Monday, May 30, 2016

The Accidental Anorexic or At the Intersection of Autism and Eating Disorders

Well.

Turns out I have been eating under the lowest recommended calorie rate (1200 for women) for many, many years, for the majority of most days of the week. If I'd been doing this intentionally, I'd be an anorexic. Nobody in the medical field wants to believe that someone can do this accidentally and still be overweight and relatively healthy.

But I don't have a good relationship with my stomach. When I was a kid, I joked that I had a cast iron stomach because I could eat anything. Didn't realize that my definition of "anything" was pretty limited, actually, and didn't include spicy food at all. Well, I didn't like spicy food. Why would I eat it?

Here's the thing though. I didn't eat because I was hungry, or because food tasted good. I ate food that didn't taste bad to me (there's a big difference there!) and I ate because I had to. My mom insisted on it. But she wasn't making me eat just to eat; she insisted on it because "you have to have food to make your body go." In other words, if I wanted to do stuff, to go anywhere and do anything, I had to have food.

So I ate. Rather reluctantly and out of habit. And that's the autism at work. I didn't have a good relationship with food and taste and my stomach simply because I don't have a good grasp on any of my emotions and physical sensations. I often get them mixed up, and rarely, even now, know what I'm feeling.

If my stomach feels "bad" I have two options: one, I'm hungry, or two, I'm sick. I've developed a plan based on experimentation. I eat something, and if I feel worse, then I'm sick and shouldn't eat more; if I feel better, then I was hungry. You already see how this is a problem. Sometimes if you're very hungry, eating a little bit can make you feel worse as your stomach says, hey, just getting used to being empty down here, what'd you do that for?! And if you're sick, you're using more energy trying to get rid of the infection, so you actually need more food.

Now that I have an official eating disorder (binge disorder, not anorexia), I have to eat no matter what my stomach is telling me, or what I think it's telling me anyway.

It's working better this way, to be honest. Last week I had a horrible stressful day and I didn't want to eat anything. I wanted to throw the whole bedamned food plan out the window and just not eat, do what I wanted to do when it came to food and not what I should be doing.

After all, people have cheat days, right? People have fasting days? Some people even have it as part of their religion. Just one day won't hurt. And I felt so nauseous.  I really, really, didn't want to eat.

But I did it anyway. Thank goodness for autistic routines. I've been doing this food "three times a day plus snacks" since January and it's been enough to trigger a routine. So it was honestly easier to eat what I'd brought to eat when I'd planned to eat it than fight the routine ... Even though I badly wanted to just skip the whole thing.

And by that evening, I felt much better and was glad I hadn't thrown over my recovery for one stressful day.

Because the autistic routines can be made to help you or you can be at their mercy, but if you're using one to help you and you break it, even for a moment, even for a day, you risk shutting the whole thing down.
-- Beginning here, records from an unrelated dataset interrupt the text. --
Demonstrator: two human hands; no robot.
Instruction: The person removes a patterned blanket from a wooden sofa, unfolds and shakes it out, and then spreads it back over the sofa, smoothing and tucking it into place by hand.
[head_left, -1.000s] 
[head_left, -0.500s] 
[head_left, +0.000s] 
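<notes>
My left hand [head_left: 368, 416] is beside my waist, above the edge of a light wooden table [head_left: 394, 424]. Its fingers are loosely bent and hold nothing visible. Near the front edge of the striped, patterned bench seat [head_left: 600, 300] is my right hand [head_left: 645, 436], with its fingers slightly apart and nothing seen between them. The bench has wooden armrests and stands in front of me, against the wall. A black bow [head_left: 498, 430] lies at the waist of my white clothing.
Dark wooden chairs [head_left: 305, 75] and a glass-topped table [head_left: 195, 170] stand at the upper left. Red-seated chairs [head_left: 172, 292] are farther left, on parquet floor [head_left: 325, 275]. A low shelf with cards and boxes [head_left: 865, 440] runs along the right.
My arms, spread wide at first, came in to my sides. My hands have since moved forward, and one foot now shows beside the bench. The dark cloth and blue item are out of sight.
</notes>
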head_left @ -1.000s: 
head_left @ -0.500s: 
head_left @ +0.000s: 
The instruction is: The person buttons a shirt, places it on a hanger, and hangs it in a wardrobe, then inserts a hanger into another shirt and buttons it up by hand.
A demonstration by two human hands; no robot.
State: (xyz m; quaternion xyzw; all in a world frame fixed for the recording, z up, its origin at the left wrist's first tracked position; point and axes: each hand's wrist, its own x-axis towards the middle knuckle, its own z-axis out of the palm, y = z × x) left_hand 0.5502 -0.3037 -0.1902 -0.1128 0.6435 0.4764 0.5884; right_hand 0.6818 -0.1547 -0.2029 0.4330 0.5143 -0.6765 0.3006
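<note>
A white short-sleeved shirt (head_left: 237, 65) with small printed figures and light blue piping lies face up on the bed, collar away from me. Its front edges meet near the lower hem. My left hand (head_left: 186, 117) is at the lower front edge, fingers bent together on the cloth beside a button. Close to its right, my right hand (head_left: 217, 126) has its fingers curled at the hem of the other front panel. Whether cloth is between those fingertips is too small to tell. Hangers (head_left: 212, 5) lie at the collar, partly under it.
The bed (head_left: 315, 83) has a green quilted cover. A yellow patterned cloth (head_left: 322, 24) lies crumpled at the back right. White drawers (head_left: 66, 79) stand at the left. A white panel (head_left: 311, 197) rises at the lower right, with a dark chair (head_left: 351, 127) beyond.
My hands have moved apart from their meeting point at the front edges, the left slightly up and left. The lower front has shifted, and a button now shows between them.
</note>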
It's like part of my brain is a bratty child that if it can't have its routine, then I can't have that routine either. Ever again.

The biggest problem with therapists is they don't realize this. They don't understand what a powerful tool an autistic routine can be in recovery and they don't understand how incapable some of us are in understanding our feelings...even hunger. So they try to make us flexible in our eating choices (no, because to me, flexibility means "yes, I don't have to eat when I'm stressed, Whoo hoo!") and try to submerge the routines because for neurotypical people, "inflexible routines" rapidly become distressing to them.

Whereas to people like me, it's helpful, useful, and calming to have routines. I don't have to worry I'm going to make myself too skinny or too fat. I have my food routine and my calorie counting app to ensure that I'm eating enough even when stressed and not eating too much even when bored or happy.

I wish people who specialize in helping people with eating disorders could also sub-specialize in helping people who are autistic with eating disorders. Judging by the statistics I've come across in researching how to "make me better" (as far as the eating disorder goes), female autistic people have an awfully high incidence of eating disorders.

But I'm the in middle of it and even I keep discovering the interplay between the two. I just want someone to have discovered this already and put viable options out there, not just the stuff they tell neurotypical people to help them recover.

Humph. Also, I found out that resetting my metabolism is going to take probably a year at the least and I'm not even at the beginning yet ... You have to get back up to what your true maintenance calories are before you get to say "now I'm resetting my metabolism." So what, I'll have "recovered" by 2018? The end of that year?

And I think I will always have the "stress means don't eat" response ... Just like an alcoholic who hasn't had a drink in many years, but still can't go into a bar.

But hey, good news on the food control front: I had the opportunity to binge on chocolate chip cookies, homemade, my worst binge food, on a Saturday which is my worst binge day, and I had two. Two that were planned and in my calorie allowance for the day.